DESCRIPTION OF THE TASK:
Nothing past the line containing "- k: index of" belongs in the output. Copy exactly every line of the data below from the first up to and including it.

SOURCE DATA:
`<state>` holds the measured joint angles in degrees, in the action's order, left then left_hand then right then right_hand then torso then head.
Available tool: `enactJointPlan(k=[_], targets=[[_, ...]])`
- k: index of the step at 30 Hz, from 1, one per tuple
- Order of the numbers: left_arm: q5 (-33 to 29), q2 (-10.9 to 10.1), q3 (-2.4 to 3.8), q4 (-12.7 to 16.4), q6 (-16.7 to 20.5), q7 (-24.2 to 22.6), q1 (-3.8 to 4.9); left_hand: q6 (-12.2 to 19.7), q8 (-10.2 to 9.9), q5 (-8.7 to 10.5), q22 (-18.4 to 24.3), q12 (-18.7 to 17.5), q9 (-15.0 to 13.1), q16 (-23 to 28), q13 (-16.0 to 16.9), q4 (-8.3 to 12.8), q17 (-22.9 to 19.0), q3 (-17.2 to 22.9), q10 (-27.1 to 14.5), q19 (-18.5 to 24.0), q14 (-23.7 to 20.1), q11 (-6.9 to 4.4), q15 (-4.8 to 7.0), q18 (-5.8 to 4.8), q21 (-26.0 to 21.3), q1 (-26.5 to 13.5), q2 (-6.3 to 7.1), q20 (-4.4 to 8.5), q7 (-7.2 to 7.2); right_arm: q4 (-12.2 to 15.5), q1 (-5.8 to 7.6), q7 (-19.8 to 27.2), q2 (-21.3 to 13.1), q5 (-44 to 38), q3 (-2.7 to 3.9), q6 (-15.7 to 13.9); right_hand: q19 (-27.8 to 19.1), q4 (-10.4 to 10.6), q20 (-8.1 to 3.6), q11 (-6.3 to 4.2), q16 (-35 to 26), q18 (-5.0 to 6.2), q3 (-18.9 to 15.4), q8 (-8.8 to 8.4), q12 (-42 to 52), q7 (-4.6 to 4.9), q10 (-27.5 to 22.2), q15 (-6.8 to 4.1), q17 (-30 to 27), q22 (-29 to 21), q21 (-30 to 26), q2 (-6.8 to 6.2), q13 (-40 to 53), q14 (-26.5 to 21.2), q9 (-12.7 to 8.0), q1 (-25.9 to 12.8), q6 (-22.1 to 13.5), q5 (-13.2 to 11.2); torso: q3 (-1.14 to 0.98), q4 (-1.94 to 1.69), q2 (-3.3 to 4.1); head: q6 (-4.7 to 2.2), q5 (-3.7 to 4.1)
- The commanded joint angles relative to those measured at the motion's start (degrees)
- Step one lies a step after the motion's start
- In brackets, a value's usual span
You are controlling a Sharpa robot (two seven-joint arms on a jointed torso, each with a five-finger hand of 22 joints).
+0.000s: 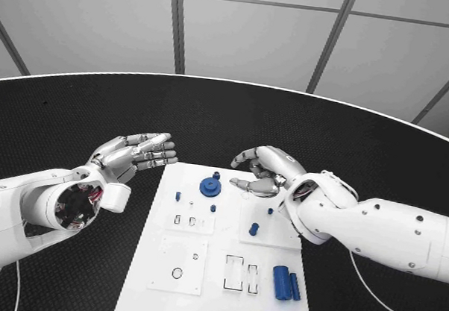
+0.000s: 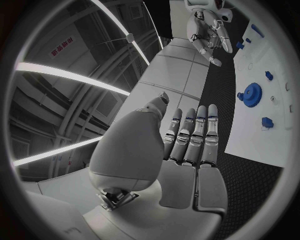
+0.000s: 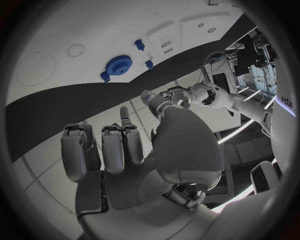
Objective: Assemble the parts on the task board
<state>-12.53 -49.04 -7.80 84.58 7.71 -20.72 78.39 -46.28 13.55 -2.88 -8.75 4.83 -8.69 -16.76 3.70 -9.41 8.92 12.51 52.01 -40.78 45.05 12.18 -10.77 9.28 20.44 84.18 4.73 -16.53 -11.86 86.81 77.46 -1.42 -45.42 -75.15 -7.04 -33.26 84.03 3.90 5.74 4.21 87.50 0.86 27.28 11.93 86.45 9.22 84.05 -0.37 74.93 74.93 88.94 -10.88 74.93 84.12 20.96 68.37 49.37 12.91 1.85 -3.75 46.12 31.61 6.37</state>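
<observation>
The white task board (image 1: pixel 220 305) lies in the middle of the table. A blue gear (image 1: pixel 211 187) sits near its far edge, with small blue pegs (image 1: pixel 253 228) spread behind it. Two blue cylinders (image 1: pixel 287 283) lie at the near right. My left hand (image 1: pixel 133 155) hovers off the board's far left corner, fingers straight and spread, holding nothing. My right hand (image 1: pixel 266 173) hangs over the far edge just right of the gear, fingers bent, thumb apart, nothing in it. The left wrist view shows the left hand (image 2: pixel 187 145), gear (image 2: pixel 252 94) and board (image 2: pixel 262 145). In the right wrist view, the right hand (image 3: pixel 125 160) is above the gear (image 3: pixel 118 65).
Empty cut-outs (image 1: pixel 239 272) mark the board's near half: rectangular slots and a round ring (image 1: pixel 177 273). Black table (image 1: pixel 66 116) surrounds the board on all sides. A thin cable (image 1: pixel 382 303) trails from my right arm across the table.
</observation>
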Motion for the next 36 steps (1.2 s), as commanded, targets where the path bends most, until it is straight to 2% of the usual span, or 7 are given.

TASK SOLUTION:
`<state>` holds the measured joint angles in degrees, in the action's order, left then left_hand then right then right_hand then torso then head.
Available tool: `enactJointPlan(k=[_], targets=[[_, ...]])`
- k: index of the step at 30 Hz, from 1, one per tuple

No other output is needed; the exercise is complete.